When they heard these things, they were cut to the heart, and they gnashed on him with their teeth.

But he, being full of the Holy Ghost, looked up stedfastly into heaven, and saw the glory of God, and Jesus standing on the right hand of God, and said, Behold, I see the heavens opened, and the Son of man standing on the right hand of God.

Then they cried out with a loud voice, and stopped their ears, and ran upon him with one accord, and cast him out of the city, and stoned him: and the witnesses laid down their clothes at a young man’s feet, whose name was Saul.

And they stoned Stephen, calling upon God, and saying, Lord Jesus, receive my spirit. And he kneeled down, and cried with a loud voice, Lord, lay not this sin to their charge. And when he had said this, he fell asleep.

And Saul was consenting unto his death. And at that time there was a great persecution against the church which was at Jerusalem; and they were all scattered abroad throughout the regions of Judaea and Samaria, except the apostles. And devout men carried Stephen to his burial, and made great lamentation over him.

As for Saul, he made havock of the church, entering into every house, and haling men and women committed them to prison.

The persecuting “Saul” at the end of this text is, of course, Saul of Tarsus, the future St. Paul.

Here’s a set of Catholic devotionals for the day, and here’s a more secular vibe on the day’s various quirky Anglo traditions.

As for that song …

Good King Wencesla(u)s, a tenth-century Bohemian ruler, is himself a saint — the patron saint of the Czechs, as a matter of fact.

Wenceslas was murdered in a palace coup, supposedly leading his servant Podevin to avenge that death, for which said Podevin was in turn executed.
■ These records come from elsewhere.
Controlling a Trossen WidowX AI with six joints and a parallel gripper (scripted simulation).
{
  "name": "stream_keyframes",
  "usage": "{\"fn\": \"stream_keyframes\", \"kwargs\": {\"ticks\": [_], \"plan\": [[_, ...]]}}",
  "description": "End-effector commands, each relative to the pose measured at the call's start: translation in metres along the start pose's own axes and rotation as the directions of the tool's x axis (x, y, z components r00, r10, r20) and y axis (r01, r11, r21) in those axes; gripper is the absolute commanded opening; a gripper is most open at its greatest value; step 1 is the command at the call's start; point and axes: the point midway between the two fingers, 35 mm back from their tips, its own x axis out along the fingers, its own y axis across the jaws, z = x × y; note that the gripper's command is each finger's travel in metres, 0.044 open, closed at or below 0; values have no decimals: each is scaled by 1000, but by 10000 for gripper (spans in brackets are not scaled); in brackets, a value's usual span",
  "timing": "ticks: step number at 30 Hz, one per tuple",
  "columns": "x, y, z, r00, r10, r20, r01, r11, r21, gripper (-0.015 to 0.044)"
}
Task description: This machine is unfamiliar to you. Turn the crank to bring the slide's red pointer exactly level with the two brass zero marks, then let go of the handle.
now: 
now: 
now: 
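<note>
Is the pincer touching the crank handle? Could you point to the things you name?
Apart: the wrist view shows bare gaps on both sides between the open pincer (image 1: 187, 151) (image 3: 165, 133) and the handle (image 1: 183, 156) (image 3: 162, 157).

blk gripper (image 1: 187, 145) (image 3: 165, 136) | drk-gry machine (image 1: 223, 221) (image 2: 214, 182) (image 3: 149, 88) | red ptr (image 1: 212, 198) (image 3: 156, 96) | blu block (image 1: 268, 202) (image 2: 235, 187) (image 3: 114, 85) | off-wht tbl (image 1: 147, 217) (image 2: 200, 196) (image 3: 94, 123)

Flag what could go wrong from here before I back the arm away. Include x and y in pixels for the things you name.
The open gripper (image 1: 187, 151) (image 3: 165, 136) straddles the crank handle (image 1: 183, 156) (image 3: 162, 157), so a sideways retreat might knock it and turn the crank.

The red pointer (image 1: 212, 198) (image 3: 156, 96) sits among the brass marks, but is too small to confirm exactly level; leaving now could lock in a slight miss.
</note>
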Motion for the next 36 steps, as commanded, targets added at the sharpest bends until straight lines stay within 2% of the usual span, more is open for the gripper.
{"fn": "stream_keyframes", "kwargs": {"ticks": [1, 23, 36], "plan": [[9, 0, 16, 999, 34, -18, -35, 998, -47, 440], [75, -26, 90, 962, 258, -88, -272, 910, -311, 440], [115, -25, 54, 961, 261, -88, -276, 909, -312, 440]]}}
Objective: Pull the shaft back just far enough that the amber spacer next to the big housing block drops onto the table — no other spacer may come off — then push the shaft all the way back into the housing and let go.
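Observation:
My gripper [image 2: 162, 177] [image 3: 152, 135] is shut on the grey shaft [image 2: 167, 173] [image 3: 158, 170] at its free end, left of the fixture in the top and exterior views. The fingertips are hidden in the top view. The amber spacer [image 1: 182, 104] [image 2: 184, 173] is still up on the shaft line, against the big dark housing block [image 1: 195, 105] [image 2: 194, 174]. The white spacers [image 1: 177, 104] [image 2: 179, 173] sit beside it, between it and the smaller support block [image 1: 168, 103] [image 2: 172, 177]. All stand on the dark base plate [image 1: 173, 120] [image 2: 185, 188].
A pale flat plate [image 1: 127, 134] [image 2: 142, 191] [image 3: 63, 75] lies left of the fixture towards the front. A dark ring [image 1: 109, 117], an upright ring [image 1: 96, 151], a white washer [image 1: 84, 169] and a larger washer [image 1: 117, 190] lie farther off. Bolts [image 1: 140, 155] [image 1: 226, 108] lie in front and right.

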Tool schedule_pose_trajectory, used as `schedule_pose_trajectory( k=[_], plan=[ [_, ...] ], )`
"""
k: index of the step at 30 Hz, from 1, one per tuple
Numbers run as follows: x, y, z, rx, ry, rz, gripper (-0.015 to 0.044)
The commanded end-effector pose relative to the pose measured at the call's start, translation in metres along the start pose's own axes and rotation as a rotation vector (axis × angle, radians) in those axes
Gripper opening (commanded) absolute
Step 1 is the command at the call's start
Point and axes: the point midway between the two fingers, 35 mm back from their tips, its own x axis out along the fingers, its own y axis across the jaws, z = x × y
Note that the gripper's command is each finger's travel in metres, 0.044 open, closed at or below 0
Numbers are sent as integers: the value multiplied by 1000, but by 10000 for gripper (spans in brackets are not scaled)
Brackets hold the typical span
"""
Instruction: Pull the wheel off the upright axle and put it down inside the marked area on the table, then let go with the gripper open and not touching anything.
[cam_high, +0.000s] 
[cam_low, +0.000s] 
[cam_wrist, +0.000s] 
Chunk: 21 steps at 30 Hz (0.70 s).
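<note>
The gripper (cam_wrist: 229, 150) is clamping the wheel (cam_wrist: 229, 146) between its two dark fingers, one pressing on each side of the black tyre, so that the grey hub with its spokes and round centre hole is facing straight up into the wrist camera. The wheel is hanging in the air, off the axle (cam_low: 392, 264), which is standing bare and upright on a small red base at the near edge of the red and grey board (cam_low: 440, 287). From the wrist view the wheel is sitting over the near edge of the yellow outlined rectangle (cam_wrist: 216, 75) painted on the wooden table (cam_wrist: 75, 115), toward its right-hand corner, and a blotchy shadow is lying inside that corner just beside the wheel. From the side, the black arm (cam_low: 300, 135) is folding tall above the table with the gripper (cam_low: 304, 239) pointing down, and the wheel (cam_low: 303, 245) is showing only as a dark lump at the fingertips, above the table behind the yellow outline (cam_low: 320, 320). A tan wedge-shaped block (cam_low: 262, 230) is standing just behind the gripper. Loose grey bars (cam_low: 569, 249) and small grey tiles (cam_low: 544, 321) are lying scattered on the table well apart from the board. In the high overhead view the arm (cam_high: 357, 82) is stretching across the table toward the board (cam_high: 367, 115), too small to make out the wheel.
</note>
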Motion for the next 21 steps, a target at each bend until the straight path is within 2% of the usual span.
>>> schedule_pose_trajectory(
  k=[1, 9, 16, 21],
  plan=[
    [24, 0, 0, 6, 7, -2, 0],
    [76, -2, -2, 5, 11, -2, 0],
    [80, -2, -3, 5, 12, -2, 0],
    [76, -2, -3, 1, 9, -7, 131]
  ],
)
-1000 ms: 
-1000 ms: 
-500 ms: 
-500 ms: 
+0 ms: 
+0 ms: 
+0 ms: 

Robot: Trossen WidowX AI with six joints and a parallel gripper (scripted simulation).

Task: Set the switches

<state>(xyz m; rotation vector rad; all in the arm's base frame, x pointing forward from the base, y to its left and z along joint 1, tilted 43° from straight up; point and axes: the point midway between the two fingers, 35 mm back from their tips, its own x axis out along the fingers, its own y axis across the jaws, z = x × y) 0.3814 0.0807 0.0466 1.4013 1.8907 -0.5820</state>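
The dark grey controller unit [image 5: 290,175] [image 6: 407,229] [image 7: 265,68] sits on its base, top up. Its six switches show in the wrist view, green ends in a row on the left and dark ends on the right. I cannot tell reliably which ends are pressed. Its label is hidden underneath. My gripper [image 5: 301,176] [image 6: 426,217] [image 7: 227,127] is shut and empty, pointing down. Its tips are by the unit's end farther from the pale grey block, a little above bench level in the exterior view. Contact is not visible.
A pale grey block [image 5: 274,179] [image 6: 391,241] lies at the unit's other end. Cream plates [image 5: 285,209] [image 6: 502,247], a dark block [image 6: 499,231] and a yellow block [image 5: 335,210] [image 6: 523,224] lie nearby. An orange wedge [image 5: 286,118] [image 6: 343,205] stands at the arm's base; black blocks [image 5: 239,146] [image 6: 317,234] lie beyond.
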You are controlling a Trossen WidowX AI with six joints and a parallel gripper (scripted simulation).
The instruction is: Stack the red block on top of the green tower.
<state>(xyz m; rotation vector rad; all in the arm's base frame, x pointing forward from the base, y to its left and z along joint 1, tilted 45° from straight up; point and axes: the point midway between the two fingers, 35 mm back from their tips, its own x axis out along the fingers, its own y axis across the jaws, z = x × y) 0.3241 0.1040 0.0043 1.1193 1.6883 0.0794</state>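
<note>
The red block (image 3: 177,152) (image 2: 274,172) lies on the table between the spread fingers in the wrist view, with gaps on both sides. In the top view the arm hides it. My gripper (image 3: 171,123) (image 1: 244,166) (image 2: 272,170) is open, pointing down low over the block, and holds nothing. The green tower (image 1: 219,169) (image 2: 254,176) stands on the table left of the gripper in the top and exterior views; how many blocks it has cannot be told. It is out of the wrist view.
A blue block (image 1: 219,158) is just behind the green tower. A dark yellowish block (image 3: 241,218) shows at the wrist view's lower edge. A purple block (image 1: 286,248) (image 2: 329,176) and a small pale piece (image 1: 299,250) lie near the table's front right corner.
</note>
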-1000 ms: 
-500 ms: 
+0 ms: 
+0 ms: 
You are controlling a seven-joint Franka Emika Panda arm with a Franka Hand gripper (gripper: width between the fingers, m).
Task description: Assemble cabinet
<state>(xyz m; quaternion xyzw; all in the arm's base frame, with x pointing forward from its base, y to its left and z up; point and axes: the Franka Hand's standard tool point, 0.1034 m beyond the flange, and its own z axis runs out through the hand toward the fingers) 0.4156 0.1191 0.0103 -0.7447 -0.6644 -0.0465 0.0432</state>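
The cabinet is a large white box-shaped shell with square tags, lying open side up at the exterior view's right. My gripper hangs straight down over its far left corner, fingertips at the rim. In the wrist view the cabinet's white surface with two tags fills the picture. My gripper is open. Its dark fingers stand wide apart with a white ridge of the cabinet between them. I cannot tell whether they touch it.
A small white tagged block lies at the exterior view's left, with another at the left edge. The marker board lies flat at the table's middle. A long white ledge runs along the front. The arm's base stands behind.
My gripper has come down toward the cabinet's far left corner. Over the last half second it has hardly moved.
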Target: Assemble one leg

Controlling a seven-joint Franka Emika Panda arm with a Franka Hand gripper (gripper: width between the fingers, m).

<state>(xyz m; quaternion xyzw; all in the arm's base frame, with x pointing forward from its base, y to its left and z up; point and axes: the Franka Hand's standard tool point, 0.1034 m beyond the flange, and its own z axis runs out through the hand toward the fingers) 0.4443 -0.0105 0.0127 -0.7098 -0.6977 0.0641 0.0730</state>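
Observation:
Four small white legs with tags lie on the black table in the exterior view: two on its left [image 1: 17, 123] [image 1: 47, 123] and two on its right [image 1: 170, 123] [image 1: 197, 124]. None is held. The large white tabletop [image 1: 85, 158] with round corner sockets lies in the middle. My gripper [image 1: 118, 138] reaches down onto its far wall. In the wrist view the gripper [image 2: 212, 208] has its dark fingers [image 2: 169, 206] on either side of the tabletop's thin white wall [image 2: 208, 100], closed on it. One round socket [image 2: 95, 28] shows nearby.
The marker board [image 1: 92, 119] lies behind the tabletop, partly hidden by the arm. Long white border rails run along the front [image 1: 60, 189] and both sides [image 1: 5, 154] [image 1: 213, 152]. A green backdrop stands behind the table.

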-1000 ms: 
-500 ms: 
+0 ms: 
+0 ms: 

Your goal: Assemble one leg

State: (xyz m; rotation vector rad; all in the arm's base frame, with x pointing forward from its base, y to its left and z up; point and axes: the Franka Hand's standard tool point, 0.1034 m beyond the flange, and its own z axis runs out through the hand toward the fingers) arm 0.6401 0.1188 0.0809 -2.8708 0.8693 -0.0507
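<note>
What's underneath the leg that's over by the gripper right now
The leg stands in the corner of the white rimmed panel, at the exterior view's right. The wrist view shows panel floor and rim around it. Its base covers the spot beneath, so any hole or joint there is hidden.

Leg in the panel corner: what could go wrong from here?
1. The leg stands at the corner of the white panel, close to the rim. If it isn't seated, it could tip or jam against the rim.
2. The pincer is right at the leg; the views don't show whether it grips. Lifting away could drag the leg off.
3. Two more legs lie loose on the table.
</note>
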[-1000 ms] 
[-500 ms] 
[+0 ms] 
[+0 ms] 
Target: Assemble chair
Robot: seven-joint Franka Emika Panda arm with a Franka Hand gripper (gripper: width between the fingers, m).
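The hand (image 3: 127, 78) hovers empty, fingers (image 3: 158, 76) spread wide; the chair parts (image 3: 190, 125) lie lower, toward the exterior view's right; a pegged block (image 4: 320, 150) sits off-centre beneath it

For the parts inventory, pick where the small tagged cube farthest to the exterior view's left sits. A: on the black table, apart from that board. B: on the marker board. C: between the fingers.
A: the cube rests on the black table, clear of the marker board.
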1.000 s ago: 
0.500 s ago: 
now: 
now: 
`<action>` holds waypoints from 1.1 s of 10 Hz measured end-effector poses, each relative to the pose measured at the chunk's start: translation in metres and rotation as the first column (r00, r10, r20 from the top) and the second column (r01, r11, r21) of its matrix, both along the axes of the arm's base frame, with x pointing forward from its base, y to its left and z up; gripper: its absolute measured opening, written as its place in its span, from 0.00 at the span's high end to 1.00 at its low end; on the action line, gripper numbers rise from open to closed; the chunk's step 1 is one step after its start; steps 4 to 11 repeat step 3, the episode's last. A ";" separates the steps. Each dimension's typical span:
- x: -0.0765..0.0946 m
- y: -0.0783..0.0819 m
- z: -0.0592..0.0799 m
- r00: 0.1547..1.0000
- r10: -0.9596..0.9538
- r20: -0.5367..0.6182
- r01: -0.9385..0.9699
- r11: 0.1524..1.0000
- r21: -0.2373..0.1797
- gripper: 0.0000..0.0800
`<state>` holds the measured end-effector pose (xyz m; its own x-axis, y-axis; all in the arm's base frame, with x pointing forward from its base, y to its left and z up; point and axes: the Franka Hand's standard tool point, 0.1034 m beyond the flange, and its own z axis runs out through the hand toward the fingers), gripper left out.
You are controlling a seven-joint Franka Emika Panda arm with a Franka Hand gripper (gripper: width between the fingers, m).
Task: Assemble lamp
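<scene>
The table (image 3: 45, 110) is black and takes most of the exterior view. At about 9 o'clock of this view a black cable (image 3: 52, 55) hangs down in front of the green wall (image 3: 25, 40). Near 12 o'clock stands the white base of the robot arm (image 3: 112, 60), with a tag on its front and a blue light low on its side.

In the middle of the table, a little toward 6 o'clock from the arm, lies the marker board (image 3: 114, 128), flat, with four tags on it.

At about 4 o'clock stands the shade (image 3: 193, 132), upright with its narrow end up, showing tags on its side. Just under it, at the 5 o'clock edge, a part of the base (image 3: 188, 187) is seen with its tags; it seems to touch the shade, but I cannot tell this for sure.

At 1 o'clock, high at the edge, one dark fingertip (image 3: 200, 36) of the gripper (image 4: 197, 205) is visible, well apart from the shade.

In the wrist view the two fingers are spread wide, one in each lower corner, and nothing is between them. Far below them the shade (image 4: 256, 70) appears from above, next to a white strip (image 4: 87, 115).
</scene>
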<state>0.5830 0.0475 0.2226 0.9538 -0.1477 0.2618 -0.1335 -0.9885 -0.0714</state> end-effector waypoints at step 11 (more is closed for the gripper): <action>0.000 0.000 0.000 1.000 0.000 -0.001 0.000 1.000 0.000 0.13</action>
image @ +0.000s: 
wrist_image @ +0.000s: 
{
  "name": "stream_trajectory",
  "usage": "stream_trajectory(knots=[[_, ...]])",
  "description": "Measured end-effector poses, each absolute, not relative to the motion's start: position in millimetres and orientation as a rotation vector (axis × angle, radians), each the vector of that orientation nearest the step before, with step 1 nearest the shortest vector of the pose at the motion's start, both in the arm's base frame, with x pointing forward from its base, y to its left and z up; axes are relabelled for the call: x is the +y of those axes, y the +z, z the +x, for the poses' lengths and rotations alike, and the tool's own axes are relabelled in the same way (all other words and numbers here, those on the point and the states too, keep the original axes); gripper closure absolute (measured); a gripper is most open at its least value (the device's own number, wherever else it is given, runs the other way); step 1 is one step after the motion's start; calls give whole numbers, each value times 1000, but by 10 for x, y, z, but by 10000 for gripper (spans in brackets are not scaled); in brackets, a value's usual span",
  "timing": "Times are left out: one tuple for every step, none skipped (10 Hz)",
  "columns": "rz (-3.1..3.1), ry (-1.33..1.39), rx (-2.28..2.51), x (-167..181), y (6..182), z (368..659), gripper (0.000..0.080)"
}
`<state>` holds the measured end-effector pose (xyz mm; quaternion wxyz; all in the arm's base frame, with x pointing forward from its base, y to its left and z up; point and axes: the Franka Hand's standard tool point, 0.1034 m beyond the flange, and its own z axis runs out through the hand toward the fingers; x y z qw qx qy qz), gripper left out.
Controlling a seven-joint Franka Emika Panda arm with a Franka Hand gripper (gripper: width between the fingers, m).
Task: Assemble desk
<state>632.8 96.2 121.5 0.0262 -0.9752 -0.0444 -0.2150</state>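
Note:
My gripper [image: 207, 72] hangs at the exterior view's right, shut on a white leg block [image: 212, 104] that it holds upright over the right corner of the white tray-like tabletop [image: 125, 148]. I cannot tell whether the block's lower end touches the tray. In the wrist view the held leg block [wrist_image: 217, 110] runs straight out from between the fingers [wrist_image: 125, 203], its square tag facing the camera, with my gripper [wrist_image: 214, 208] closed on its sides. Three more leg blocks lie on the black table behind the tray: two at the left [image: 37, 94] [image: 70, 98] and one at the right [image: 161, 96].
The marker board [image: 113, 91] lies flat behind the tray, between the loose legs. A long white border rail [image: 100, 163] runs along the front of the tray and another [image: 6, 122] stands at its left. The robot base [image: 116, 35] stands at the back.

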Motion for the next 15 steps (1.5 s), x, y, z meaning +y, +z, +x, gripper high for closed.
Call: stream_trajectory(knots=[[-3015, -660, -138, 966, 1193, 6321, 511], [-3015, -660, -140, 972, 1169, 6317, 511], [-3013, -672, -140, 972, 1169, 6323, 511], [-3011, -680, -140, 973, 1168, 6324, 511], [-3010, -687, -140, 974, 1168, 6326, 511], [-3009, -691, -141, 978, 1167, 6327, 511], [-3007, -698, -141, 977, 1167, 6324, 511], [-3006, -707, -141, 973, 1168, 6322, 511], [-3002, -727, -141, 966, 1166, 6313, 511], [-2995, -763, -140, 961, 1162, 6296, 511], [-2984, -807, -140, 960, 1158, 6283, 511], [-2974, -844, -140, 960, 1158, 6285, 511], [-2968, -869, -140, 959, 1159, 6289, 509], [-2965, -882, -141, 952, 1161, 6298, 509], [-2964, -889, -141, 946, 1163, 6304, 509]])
The lyrics of the song “Good King Wenceslas” celebrate the king and his loyal page undertaking together the charitable works they were famous for.

“Mark my footsteps, my good page
Tread thou in them boldly
Thou shalt find the winter’s rage
Freeze thy blood less coldly.”

In his master’s steps he trod
Where the snow lay dinted
Heat was in the very sod
Which the Saint had printed
Therefore, Christian men, be sure
Wealth or rank possessing
Ye who now will bless the poor
Shall yourselves find blessing.

* At least, it’s the Feast of St. Stephen in the Latin rite. The occasion is observed on Dec. 27 in the Orthodox tradition.